Benefits for Investors
Frank C. Sullivan, chairman and chief executive officer of RPM International in Medina, Ohio, another Dividend Achiever, emphasizes the value that the firm’s dividend policy has for investors. “We view the cash dividend as an important part of total return to our shareholders, which has outpaced the Standard & Poor’s 500 by 87% over the past 10 years and by 27% over the past five years,” he says. “We also view it as a prominent indicator of our strong cash flow position.

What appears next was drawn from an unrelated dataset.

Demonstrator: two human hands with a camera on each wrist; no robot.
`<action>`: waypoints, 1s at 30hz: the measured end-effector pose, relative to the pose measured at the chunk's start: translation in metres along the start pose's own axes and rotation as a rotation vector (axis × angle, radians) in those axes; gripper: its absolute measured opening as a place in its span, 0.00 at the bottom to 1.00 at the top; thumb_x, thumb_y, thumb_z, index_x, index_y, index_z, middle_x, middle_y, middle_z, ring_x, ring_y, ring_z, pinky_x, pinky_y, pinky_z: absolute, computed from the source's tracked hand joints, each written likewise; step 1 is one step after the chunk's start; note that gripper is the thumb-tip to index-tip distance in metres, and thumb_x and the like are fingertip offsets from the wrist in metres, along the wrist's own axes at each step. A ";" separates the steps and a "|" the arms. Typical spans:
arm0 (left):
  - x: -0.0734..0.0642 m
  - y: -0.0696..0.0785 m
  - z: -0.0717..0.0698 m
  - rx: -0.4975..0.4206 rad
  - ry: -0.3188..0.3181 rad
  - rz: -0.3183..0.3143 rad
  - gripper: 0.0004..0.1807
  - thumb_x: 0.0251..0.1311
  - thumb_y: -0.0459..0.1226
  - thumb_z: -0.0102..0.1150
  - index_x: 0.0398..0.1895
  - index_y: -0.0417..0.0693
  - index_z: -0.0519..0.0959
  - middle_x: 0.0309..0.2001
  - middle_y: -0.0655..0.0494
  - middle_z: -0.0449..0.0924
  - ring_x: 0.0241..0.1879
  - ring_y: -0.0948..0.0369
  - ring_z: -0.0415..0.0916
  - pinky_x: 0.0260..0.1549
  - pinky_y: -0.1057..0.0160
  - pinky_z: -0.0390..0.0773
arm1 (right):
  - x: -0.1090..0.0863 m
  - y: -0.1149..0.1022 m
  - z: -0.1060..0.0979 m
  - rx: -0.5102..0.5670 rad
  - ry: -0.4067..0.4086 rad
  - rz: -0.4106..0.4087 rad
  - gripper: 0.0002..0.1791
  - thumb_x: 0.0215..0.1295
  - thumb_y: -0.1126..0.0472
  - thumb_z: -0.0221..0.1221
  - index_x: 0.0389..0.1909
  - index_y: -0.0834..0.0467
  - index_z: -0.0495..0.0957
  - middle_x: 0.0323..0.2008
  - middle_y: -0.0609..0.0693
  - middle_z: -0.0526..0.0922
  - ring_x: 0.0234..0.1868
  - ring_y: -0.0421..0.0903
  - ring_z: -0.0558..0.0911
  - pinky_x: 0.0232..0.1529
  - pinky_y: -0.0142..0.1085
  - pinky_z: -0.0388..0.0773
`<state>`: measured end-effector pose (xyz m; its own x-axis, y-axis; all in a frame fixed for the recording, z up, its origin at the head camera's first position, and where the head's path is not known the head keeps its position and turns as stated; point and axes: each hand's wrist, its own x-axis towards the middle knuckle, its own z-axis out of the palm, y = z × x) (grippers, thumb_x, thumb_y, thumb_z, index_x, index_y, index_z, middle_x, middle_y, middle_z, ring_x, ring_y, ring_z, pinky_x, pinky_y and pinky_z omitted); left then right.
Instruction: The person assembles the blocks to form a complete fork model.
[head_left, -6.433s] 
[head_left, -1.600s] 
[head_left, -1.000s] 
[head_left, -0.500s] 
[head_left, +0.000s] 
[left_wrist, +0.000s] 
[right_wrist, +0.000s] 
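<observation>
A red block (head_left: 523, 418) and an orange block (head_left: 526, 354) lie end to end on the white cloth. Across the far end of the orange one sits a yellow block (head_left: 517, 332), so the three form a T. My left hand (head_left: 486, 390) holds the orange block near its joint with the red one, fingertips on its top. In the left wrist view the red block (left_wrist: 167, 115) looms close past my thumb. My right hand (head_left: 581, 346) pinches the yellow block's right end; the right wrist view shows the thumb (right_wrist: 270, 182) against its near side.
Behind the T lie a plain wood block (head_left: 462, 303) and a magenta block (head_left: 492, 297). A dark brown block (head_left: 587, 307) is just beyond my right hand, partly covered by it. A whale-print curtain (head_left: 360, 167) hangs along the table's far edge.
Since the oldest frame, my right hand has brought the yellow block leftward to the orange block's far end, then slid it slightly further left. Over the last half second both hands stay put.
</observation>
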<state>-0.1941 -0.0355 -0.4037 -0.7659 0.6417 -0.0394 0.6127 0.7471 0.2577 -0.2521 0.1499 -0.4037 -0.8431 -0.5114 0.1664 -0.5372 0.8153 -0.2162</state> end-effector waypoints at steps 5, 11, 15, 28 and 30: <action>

“Lastly, a commitment to an annually growing dividend instills a cash-focused discipline that helps drive consistent performance,” explains Sullivan. “Our last increase of 4.7% on October 4, 2012, which increased the quarterly dividend to $0.225 per share, represented RPM’s 39th consecutive year of increases in the cash dividend. Less than 50 companies out of 19,000 publicly traded businesses have increased their cash dividend for this period of time or longer, and we are proud to be among this elite group.”
Tony Ivins, corporate treasurer of Questar Corporation in Salt Lake City, Utah, expresses similar views on behalf of the company, which is a Dividend Achiever. “Questar’s dividend is an important source of return for investors,” he says.
“Since our restructuring in 2010, Questar’s board of directors has increased the annual dividend by almost 40% and continues to target a 60% dividend-payout ratio,” Ivins explains. “With our earnings growth outlook, we expect our dividend will continue to grow, building on our history of increasing our dividend 41 times over the past 41 years.”
New Investment Options
The hallmark of these Dividend Achiever companies and their peers is consistency. Their management teams recognize the value of dividends to shareholders and as a signal to the market.
Foreign investors also value U.S. Dividend Achiever companies, and NASDAQ is working to expand the index line to attract those investors, says Jacobs. The first products to target this market are aimed at Canadian investors.
“Right now, if you’re a Canadian investor and you want to buy the U.S. Dividend Achievers, that’s fine. Go ahead and buy it,” he shares. “However, you’re at risk now for the Canadian dollar versus U.S. dollar, if you sell in your own account in Canada. So, we created index versions that have a built-in Canadian hedge for the Canadian dollar. The portfolio is 100% hedged, and that makes it much more palatable for a Canadian. And, we can do that obviously in other countries too.”